Welcome to another Writers' Wednesday! Today we have an interview with fantasy author J.A. Giunta.
Welcome, Joe! Can you tell us a little about your background?
I was born and raised on the east coast but have lived in Arizona for most of my life. I have a Bachelor of Arts in English from Arizona State but work as a Software Developer for the University of Phoenix. Funny how a career can sometimes stem from a hobby.
When did you first begin writing? Was there an event or moment in your life that triggered your desire to write?
I began to write adventures shortly after discovering pen and paper role-playing games when I was eleven years old. My first story was roughly fifty pages long, typed out on a commodore 64 and printed on a dot matrix. I can still feel the staples that bound it pricking my fingers.
Tell us about your latest writing project or published title.
I’m currently working on the second book of the Ascension trilogy, titled The Mists of Faeron. It’s a self-published work and is actually a rewrite. I spent months improving my writing, by reading numerous books on writing (by writers) and talking with other writers. I learned more in three months at the Absolute Write forums than I did my entire time in college. Well, at least in regards to writing a novel.
How do you go about developing your characters?

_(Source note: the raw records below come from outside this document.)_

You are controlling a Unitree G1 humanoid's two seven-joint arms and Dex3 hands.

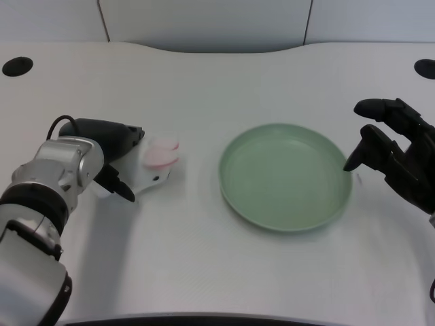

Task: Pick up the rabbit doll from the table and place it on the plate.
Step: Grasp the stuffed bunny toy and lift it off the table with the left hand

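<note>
At left of the head view, the left hand (114,157) is reaching in from the silver forearm (58,173) and is lying against the rabbit doll (155,165). Dark fingers (121,187) are showing below and above the doll's near side, but whether they are actually clamped on it cannot be told from this angle; contact is apparent, a firm hold is not. The rabbit doll, white with two pink ears pointing toward the picture's right, is resting on the table (204,265) just beside the hand, with its body partly hidden behind the fingers. It is lying left of the plate (243,202), near it but not touching, with a strip of bare white surface showing between them. The plate, pale green and round with a raised rim, is sitting flat near the middle of the table. Beyond the plate's right rim, the right hand (397,153) is hovering with its fingers spread, one fingertip hanging close to the rim. Two dark round openings (17,66) are marking the table's far corners.
</note>
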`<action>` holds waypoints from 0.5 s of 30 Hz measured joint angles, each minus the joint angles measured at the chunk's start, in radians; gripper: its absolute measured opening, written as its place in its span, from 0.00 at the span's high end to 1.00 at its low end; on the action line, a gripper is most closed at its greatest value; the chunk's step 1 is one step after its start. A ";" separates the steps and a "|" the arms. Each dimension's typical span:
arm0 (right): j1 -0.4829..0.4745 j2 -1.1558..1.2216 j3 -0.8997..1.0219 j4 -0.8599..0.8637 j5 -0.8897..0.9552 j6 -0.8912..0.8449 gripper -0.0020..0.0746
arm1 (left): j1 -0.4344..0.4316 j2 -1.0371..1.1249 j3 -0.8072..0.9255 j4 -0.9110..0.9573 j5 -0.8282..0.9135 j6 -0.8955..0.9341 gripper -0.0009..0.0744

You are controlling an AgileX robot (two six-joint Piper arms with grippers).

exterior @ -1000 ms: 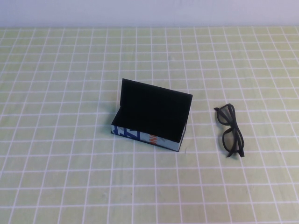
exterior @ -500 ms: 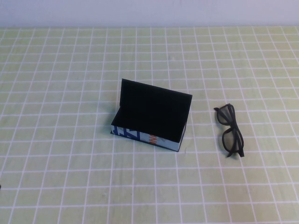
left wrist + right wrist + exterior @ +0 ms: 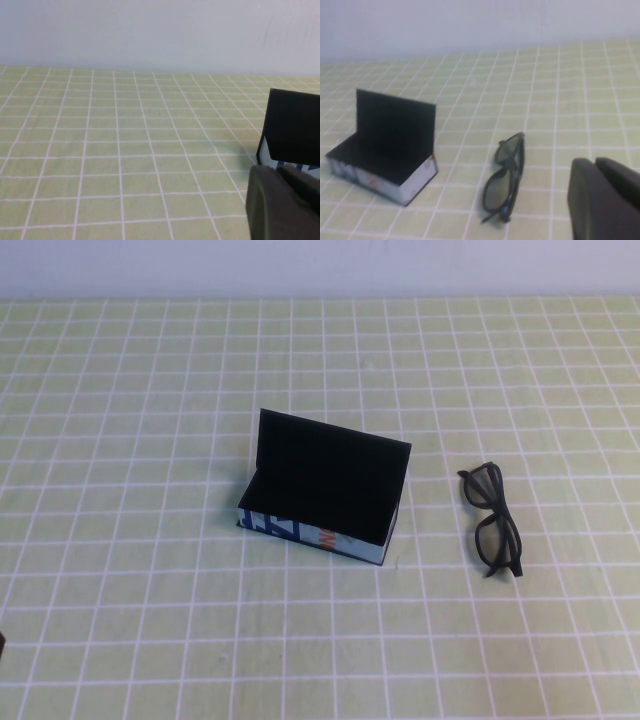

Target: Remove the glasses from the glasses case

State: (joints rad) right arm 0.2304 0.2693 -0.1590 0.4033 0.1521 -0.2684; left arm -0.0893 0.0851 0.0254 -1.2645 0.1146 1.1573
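The glasses case (image 3: 312, 534) stands open at the middle of the table, its black lid upright and nothing visible in its black lining. The black glasses (image 3: 494, 520) lie folded flat on the cloth to the right of the case, apart from it. My right gripper (image 3: 596, 163) is shut and empty, hovering low on the near right side of the glasses (image 3: 504, 179). My left gripper (image 3: 278, 171) is shut and empty, low on the left of the case (image 3: 294, 131). Neither gripper's fingers show in the high view.
A green cloth with a white grid (image 3: 150, 440) covers the table up to a pale wall (image 3: 320, 265) at the back. A dark sliver (image 3: 1, 643) sits at the left edge of the high view.
A dark sliver has crept in at the lower left edge of the high view. The case and the glasses have not moved.
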 joint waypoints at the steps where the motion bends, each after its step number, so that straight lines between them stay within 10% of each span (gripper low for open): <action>1: -0.012 -0.012 0.013 -0.017 -0.038 0.000 0.99 | 0.000 0.000 0.000 0.000 0.002 0.000 0.99; 15: -0.232 -0.276 0.186 -0.065 -0.108 0.000 0.99 | 0.000 0.000 0.000 0.000 0.008 0.000 0.99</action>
State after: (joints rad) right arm -0.0017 -0.0067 0.0268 0.3382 0.0437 -0.2684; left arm -0.0893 0.0851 0.0254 -1.2645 0.1226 1.1573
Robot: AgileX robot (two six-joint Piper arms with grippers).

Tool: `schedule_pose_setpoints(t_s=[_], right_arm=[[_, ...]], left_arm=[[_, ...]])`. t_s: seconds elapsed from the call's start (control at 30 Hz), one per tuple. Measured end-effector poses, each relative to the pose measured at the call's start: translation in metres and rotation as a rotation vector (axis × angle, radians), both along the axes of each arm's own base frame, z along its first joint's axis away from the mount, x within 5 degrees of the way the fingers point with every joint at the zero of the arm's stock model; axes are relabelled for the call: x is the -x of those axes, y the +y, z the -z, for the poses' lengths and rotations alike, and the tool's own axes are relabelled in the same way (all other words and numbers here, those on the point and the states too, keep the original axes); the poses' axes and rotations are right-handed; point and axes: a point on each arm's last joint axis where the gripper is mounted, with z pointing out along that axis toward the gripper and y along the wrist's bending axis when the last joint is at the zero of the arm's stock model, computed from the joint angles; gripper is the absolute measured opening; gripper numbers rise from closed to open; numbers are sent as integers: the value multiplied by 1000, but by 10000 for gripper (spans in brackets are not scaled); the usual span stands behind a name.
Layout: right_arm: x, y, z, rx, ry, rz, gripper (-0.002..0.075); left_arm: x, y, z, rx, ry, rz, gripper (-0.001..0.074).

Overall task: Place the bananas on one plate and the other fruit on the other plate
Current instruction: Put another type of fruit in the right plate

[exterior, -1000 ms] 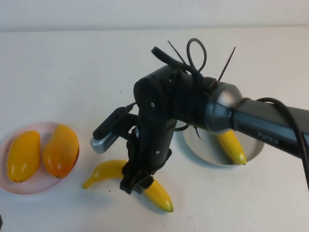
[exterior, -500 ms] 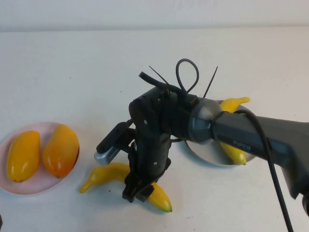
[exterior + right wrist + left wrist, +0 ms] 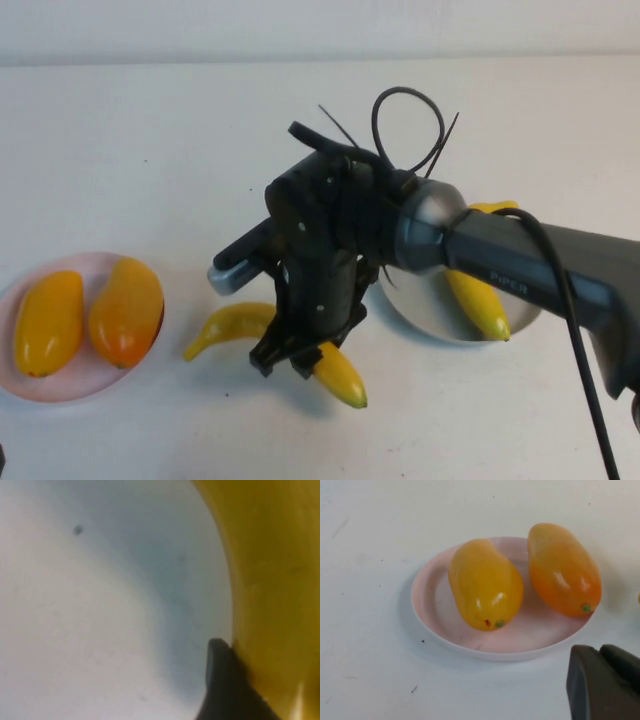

I think of them as real people, with belief systems that stem from their upbringing. They have their own quirks, their own way of reasoning, favorite foods and pastimes. I try to have this all reflected in their dialogue and actions, in the way they respond to others and the feelings they go through. The hardest part for me, while calmly writing away, is that people don’t always act rational. They make mistakes, sometimes bad ones, and might not realize it right away.
What do you find most difficult about writing? What do you find most exciting or rewarding?
The most difficult thing about writing is writing. Literally, the first draft. I’m not one of those writers who spews out the first copy just to get the story down on paper, who then begins the process of many revisions. I spend a lot of time thinking about the story, about the characters and their motives, and put it all down in notes and an outline. I break the story down into scenes and lay them all out on paper, then flesh them out from my notes. When I begin writing the first draft, I agonize over every word until the flow is just right, until everything I want in it is absolutely perfect. When I finish a scene, I go back and revise it. Once the manuscript is completed, I do a full revision and edits.
For me, the most rewarding part is being done.
How do you balance writing with the rest of your life?
Very poorly, thank you. I try my best to get in two hours of writing a day, but sometimes it just isn’t feasible. I work from 5am to 2pm, get my daughter from school after work and then it’s dinner and family time when the wife gets home around 6. So there is some time in there for me to write, if I can work in my office uninterrupted. The problem is that’s a mighty big if. Still, I manage to produce between 15 and 20 pages in a week, which for me is roughly a chapter. As I mentioned earlier, these are not speedily typed pages but are the product of many painstaking hours.
Do you ever suffer from writer's block? If so, what do you do about it?
I’ve suffered from too many images and words in my head to get them down, but I’ve never run out of material. Even when I reach a scene I’ve left somewhat open and have only a faint idea of what I want to write, as long as I sit in front of the computer the words will come. I spend most of my day thinking about the next scene in my manuscript. It’s the first thing I think about when I wake up and the last thing on my mind when I go to sleep. I revise and rework in my head. When I actually sit down to the computer, I’m usually ready to go.
What is your favorite movie? Did it inspire your writing in any way?
I almost didn’t answer this but thought I’d point out for anyone just starting to write that creating a novel is not the same as creating a screenplay. I know, it sounds obvious, but when I first began writing, I saw my scenes as part of a movie in my head. I wrote in ways that would translate well to the big screen. I only learned later this is a pitfall of beginning writers.
Apart from that, there are numerous movies that I love, though some seem better in memory than in the watching again. Movies that move me inspire me to move readers. They remind me, when things seems tough and playing a video game would be easier, that I write because I love to stories and share them with others.